_What you have to do_. Lines with "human" in them are to be located in the listing below and copied.

_Material for this task_.
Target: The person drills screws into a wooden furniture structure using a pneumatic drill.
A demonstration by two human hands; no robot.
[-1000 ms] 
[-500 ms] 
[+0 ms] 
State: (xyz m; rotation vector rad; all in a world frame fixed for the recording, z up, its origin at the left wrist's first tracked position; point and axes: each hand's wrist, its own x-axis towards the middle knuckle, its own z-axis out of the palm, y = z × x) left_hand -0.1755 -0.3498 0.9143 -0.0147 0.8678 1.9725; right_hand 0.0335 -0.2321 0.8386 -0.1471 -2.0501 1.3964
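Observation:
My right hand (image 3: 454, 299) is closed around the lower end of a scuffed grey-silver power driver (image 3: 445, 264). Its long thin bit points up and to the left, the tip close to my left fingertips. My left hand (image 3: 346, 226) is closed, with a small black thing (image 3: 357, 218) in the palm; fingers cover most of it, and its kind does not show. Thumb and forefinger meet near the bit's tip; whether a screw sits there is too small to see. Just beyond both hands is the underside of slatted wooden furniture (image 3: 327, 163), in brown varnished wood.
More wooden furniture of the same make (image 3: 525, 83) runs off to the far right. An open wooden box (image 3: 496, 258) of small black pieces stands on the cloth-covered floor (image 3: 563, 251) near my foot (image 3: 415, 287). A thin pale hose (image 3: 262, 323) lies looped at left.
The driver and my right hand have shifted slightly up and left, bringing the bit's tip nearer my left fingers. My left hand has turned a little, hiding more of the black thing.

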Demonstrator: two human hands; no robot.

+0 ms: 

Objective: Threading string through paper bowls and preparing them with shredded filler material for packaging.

_Output below_.
A demonstration by two human hands; no robot.
Demonstrator: two human hands; no robot.

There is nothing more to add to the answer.